What you will do:
In the records below, find each line with the word "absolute" and copy it.

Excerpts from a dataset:
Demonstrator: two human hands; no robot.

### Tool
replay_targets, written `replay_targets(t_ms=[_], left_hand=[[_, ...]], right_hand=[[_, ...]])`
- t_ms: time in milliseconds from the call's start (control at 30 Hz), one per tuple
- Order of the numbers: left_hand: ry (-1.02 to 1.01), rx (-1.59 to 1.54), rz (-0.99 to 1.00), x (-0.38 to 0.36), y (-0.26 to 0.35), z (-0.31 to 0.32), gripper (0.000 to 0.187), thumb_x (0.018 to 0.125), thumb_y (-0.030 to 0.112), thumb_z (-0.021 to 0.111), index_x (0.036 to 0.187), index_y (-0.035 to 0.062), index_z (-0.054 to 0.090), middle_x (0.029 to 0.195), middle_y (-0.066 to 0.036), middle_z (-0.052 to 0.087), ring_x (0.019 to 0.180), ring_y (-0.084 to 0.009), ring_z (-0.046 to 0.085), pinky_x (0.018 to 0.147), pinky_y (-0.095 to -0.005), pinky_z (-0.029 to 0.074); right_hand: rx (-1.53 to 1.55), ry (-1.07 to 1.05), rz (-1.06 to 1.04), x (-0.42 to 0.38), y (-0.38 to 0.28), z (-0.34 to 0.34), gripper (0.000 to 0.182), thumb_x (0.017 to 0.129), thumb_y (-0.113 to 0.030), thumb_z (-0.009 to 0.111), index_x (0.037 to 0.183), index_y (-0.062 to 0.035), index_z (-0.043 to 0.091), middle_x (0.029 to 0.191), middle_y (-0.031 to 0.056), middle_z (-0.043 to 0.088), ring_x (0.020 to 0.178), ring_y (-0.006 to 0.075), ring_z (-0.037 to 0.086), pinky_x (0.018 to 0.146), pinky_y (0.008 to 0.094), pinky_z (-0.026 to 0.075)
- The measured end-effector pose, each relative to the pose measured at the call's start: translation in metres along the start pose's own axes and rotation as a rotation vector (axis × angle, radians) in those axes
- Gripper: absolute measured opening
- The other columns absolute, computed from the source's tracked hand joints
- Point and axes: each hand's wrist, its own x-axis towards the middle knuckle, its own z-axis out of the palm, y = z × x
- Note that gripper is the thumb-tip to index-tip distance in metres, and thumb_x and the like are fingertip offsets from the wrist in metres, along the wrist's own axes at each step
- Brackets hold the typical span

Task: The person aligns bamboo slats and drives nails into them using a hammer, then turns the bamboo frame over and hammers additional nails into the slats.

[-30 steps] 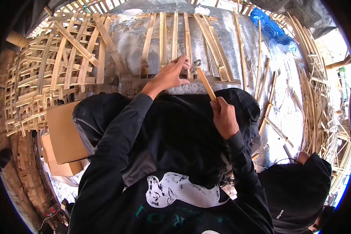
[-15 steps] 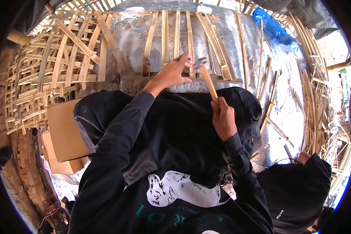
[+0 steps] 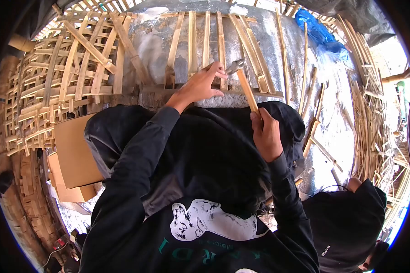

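Note:
My right hand (image 3: pixel 267 135) is wrapped round the wooden handle of a hammer (image 3: pixel 247 90), which leans up and to the left. Its metal head hangs just right of my left fingertips, over the bamboo frame. My left hand (image 3: pixel 200 85) is bent over a bamboo slat (image 3: pixel 221 45) where that slat meets the lower crossbar (image 3: pixel 246 90). The index and middle fingers are drawn together at the slat, with the thumb lower and apart from them. Whatever small thing they may pinch is too small to tell.
A woven bamboo lattice (image 3: pixel 54 68) lies at left, above a cardboard box (image 3: pixel 79 152). Loose bamboo sticks (image 3: pixel 312 132) lie to the right, near a blue plastic sheet (image 3: pixel 321 34). Bundled strips (image 3: pixel 366 113) stand farther right. Another person's dark clothing (image 3: pixel 344 223) shows at lower right.
My right hand has shifted slightly right and down, and the hammer head, blurred before, now shows sharply a little to the right and higher. My left hand stays nearly in place.

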Motion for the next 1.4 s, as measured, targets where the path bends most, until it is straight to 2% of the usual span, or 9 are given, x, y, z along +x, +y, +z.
replay_targets(t_ms=[600, 700, 767, 800, 933, 1000, 1133, 1233, 1400], left_hand=[[-0.050, 0.012, -0.060, 0.000, -0.004, 0.002, 0.078, 0.076, 0.021, 0.095, 0.133, 0.0063, 0.044, 0.134, -0.012, 0.073, 0.128, -0.0399, 0.065, 0.103, -0.0457, 0.055], [-0.047, -0.003, -0.043, 0.000, -0.002, -0.001, 0.078, 0.076, 0.021, 0.095, 0.133, 0.0062, 0.044, 0.134, -0.012, 0.073, 0.128, -0.0398, 0.065, 0.103, -0.0455, 0.055], [-0.055, -0.008, -0.065, 0.001, 0.004, -0.003, 0.077, 0.076, 0.020, 0.094, 0.132, 0.0059, 0.044, 0.134, -0.012, 0.073, 0.128, -0.0397, 0.065, 0.103, -0.0454, 0.055], [-0.063, -0.015, -0.094, 0.001, 0.006, -0.004, 0.076, 0.076, 0.020, 0.094, 0.132, 0.0056, 0.045, 0.134, -0.012, 0.073, 0.127, -0.0397, 0.065, 0.103, -0.0454, 0.055], [-0.049, -0.016, -0.079, -0.002, 0.002, -0.002, 0.074, 0.076, 0.019, 0.094, 0.131, 0.0059, 0.045, 0.135, -0.012, 0.073, 0.127, -0.0390, 0.065, 0.103, -0.0454, 0.055], [-0.051, 0.011, -0.070, 0.000, 0.001, -0.002, 0.075, 0.076, 0.018, 0.094, 0.132, 0.0068, 0.045, 0.134, -0.013, 0.072, 0.126, -0.0390, 0.066, 0.102, -0.0458, 0.055], [-0.065, -0.038, -0.017, 0.001, 0.005, -0.007, 0.076, 0.076, 0.018, 0.094, 0.133, 0.0072, 0.045, 0.135, -0.014, 0.072, 0.125, -0.0391, 0.066, 0.101, -0.0464, 0.055], [-0.114, 0.019, -0.071, 0.001, 0.009, -0.010, 0.077, 0.079, 0.014, 0.090, 0.139, 0.0093, 0.042, 0.134, -0.013, 0.073, 0.129, -0.0395, 0.065, 0.105, -0.0486, 0.053], [-0.321, -0.007, -0.020, 0.017, 0.000, -0.031, 0.054, 0.087, -0.001, 0.075, 0.135, 0.0082, 0.053, 0.141, -0.012, 0.065, 0.128, -0.0373, 0.066, 0.102, -0.0448, 0.055]], right_hand=[[0.157, 0.077, -0.019, -0.005, 0.027, 0.018, 0.028, 0.109, -0.012, 0.060, 0.087, 0.0044, 0.053, 0.071, 0.0261, 0.054, 0.061, 0.0450, 0.048, 0.057, 0.0435, 0.043], [0.148, 0.148, 0.089, -0.008, 0.024, 0.026, 0.027, 0.109, -0.012, 0.060, 0.089, 0.0047, 0.055, 0.070, 0.0241, 0.055, 0.059, 0.0397, 0.051, 0.058, 0.0422, 0.044], [0.136, 0.010, 0.035, -0.009, 0.026, 0.025, 0.028, 0.110, -0.013, 0.059, 0.088, 0.0046, 0.054, 0.069, 0.0230, 0.053, 0.059, 0.0382, 0.051, 0.058, 0.0416, 0.044], [0.250, -0.043, 0.159, -0.008, 0.026, 0.023, 0.029, 0.110, -0.014, 0.059, 0.089, 0.0048, 0.054, 0.069, 0.0227, 0.053, 0.059, 0.0356, 0.052, 0.058, 0.0412, 0.044], [0.251, 0.078, 0.104, -0.010, 0.019, 0.028, 0.030, 0.110, -0.015, 0.059, 0.088, 0.0051, 0.055, 0.068, 0.0224, 0.054, 0.058, 0.0320, 0.053, 0.059, 0.0411, 0.045], [0.209, 0.132, 0.082, -0.014, 0.033, 0.042, 0.033, 0.114, -0.021, 0.052, 0.089, -0.0012, 0.057, 0.064, -0.0006, 0.049, 0.052, 0.0057, 0.045, 0.048, 0.0283, 0.034], [0.309, -0.034, 0.147, -0.018, 0.046, 0.038, 0.031, 0.115, -0.026, 0.050, 0.093, -0.0046, 0.055, 0.065, -0.0041, 0.046, 0.049, 0.0042, 0.042, 0.041, 0.0252, 0.031], [0.487, 0.005, 0.304, -0.022, 0.027, 0.031, 0.030, 0.116, -0.028, 0.050, 0.096, -0.0055, 0.054, 0.065, -0.0050, 0.044, 0.048, 0.0033, 0.039, 0.041, 0.0242, 0.028], [0.572, -0.027, 0.381, -0.026, 0.034, 0.034, 0.037, 0.115, -0.029, 0.053, 0.090, -0.0026, 0.053, 0.064, -0.0012, 0.049, 0.051, 0.0063, 0.047, 0.044, 0.0285, 0.034]])
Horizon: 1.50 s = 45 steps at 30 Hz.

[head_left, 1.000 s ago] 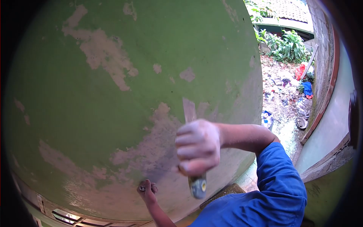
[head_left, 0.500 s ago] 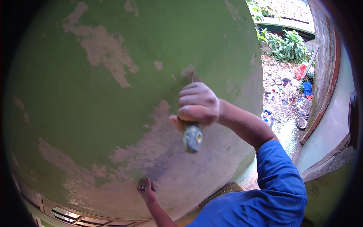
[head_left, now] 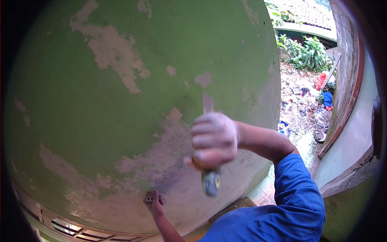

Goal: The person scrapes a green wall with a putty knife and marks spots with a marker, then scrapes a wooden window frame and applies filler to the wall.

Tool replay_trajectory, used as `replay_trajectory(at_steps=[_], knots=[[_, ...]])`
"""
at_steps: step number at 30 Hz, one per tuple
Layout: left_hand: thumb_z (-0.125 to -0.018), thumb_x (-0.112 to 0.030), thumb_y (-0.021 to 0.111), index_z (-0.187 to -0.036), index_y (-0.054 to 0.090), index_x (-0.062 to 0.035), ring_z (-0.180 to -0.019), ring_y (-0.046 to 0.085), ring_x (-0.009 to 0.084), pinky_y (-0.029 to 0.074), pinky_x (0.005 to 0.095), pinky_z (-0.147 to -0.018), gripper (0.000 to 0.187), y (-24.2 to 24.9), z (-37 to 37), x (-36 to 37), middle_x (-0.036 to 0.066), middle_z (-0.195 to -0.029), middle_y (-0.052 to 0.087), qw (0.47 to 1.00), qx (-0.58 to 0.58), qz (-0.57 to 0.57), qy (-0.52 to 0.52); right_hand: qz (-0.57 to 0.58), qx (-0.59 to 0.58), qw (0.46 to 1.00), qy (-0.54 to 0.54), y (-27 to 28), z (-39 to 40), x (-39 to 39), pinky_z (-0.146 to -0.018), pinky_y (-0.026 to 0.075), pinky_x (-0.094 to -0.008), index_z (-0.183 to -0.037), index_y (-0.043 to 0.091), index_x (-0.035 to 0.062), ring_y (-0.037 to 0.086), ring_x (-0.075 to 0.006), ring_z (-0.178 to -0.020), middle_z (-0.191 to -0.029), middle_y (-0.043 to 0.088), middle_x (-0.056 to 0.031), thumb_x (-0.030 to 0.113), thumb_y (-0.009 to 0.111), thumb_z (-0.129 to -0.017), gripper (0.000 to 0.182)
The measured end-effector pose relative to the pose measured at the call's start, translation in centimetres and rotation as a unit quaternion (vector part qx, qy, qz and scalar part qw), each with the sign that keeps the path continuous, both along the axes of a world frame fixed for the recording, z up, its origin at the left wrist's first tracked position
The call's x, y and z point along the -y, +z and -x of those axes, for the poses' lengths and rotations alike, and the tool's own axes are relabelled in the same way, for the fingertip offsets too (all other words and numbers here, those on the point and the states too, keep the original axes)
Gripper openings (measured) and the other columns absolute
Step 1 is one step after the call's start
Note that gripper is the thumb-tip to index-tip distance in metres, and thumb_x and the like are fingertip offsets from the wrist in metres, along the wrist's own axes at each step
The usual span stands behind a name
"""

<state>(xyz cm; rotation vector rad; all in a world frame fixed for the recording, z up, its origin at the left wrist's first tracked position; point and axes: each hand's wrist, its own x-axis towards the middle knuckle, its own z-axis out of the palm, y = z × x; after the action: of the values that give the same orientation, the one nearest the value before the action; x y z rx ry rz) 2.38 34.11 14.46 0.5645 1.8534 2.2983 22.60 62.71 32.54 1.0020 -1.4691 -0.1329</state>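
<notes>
My right hand (head_left: 215,139) is wrapped round the handle of a scraper (head_left: 208,103), its flat blade pointing up and the grey handle end showing below the fist. The blade overlaps the green wall (head_left: 161,52) just under a small bare patch (head_left: 203,79). Lower down, my left hand (head_left: 155,201) is closed, thumb up, in front of a pale scraped area (head_left: 157,157) of the wall. A small greyish bit shows at its fingers, and I cannot tell what it holds.
Larger patches of peeled paint (head_left: 113,52) mark the wall's upper left. Its right edge borders an outdoor strip with litter (head_left: 300,92) and green plants (head_left: 310,52). At lower left runs a wooden frame with openings (head_left: 80,232).
My right hand has moved down with the scraper, drawing the blade below the small bare patch, which now shows whole. My left hand has stayed nearly in place.
</notes>
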Motion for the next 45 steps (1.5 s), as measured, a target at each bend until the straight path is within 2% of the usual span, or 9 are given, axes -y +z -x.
replay_trajectory(at_steps=[6,12,16,20,24,28,35,38,45], knots=[[-0.086,-0.018,0.067,-0.089,0.040,-0.0060,-0.041,0.042,0.0115,0.037,0.0278,-0.040,0.030,0.0,0.1,0.1,0.010,-0.068,0.056,1.000,0.003,0.002,0.001,0.098,-0.078,0.986,-0.112,1.6,1.4,-5.7,-0.034,0.024,-0.0282,-0.060,0.041,0.0118,0.032,-0.0122,-0.036,-0.047,0.032,0.0035,0.002,0.065,-0.069,0.027],[-0.086,-0.019,0.067,-0.090,0.040,-0.0056,-0.041,0.042,0.0114,0.037,0.0280,-0.040,0.031,-0.3,0.2,0.0,0.010,-0.068,0.055,1.000,0.000,0.004,0.014,-0.003,-0.029,1.000,-0.003,0.6,-1.2,-0.1,-0.036,0.023,-0.0262,-0.058,0.041,0.0103,0.032,-0.0118,-0.038,-0.051,0.028,0.0030,0.001,0.063,-0.073,0.029],[-0.086,-0.019,0.067,-0.086,0.041,-0.0056,-0.040,0.042,0.0111,0.037,0.0277,-0.039,0.030,-0.1,0.1,0.2,0.009,-0.067,0.055,1.000,-0.003,0.002,0.013,0.119,-0.044,0.991,-0.042,1.7,0.6,-3.5,-0.034,0.026,-0.0320,-0.057,0.038,0.0114,0.037,-0.0149,-0.038,-0.049,0.031,0.0022,0.008,0.068,-0.074,0.034],[-0.086,-0.019,0.067,-0.082,0.041,-0.0057,-0.039,0.041,0.0108,0.036,0.0274,-0.039,0.029,-0.7,1.0,0.5,0.008,-0.065,0.054,1.000,-0.015,0.013,-0.024,0.061,-0.026,0.997,0.050,1.3,0.9,-1.2,-0.034,0.023,-0.0285,-0.059,0.038,0.0092,0.033,-0.0131,-0.037,-0.051,0.031,0.0014,0.002,0.065,-0.075,0.032],[-0.086,-0.019,0.067,-0.080,0.041,-0.0055,-0.039,0.040,0.0105,0.035,0.0273,-0.038,0.029,-0.5,0.8,0.4,0.009,-0.065,0.053,1.000,-0.015,0.014,-0.020,-0.021,0.019,0.999,0.016,0.3,0.1,0.7,-0.037,0.026,-0.0282,-0.058,0.039,0.0103,0.035,-0.0122,-0.041,-0.054,0.032,0.0025,0.002,0.066,-0.076,0.033],[-0.086,-0.019,0.067,-0.084,0.041,-0.0056,-0.040,0.040,0.0106,0.035,0.0272,-0.038,0.029,-0.3,0.2,-0.1,0.009,-0.065,0.053,1.000,0.000,0.004,0.020,0.085,-0.079,0.989,-0.095,2.2,1.5,-4.8,-0.032,0.024,-0.0295,-0.059,0.041,0.0109,0.032,-0.0121,-0.035,-0.048,0.030,0.0035,0.003,0.065,-0.070,0.027],[-0.085,-0.019,0.067,-0.088,0.040,-0.0066,-0.040,0.041,0.0104,0.036,0.0269,-0.038,0.030,-0.6,0.6,0.0,0.009,-0.065,0.054,1.000,-0.016,0.010,-0.005,0.004,-0.014,1.000,-0.002,0.8,0.1,-0.9,-0.036,0.025,-0.0270,-0.059,0.041,0.0110,0.036,-0.0118,-0.040,-0.051,0.031,0.0027,0.002,0.065,-0.073,0.029],[-0.085,-0.019,0.068,-0.083,0.041,-0.0069,-0.039,0.041,0.0101,0.036,0.0268,-0.038,0.029,-0.4,0.3,0.2,0.008,-0.065,0.054,1.000,-0.014,0.010,0.002,0.112,-0.048,0.984,-0.126,0.9,1.2,-4.7,-0.035,0.028,-0.0324,-0.058,0.038,0.0131,0.038,-0.0143,-0.039,-0.050,0.032,0.0021,0.010,0.070,-0.073,0.035],[-0.085,-0.022,0.066,-0.087,0.047,-0.0063,-0.040,0.040,0.0087,0.037,0.0273,-0.039,0.025,-0.8,0.8,0.3,0.004,-0.064,0.053,0.999,-0.034,0.026,-0.013,0.039,-0.023,0.999,-0.004,1.0,0.7,-2.3,-0.033,0.025,-0.0285,-0.060,0.042,0.0090,0.034,-0.0132,-0.037,-0.050,0.032,0.0015,0.003,0.066,-0.073,0.028]])
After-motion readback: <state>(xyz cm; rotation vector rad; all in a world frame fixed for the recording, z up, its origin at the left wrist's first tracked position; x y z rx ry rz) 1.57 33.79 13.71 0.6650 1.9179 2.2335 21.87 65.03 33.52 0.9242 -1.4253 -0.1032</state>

Result for this task:
- Gripper: absolute measured opening
- The other columns absolute, computed from the source's tracked hand joints
Gripper openings (measured) and the other columns absolute

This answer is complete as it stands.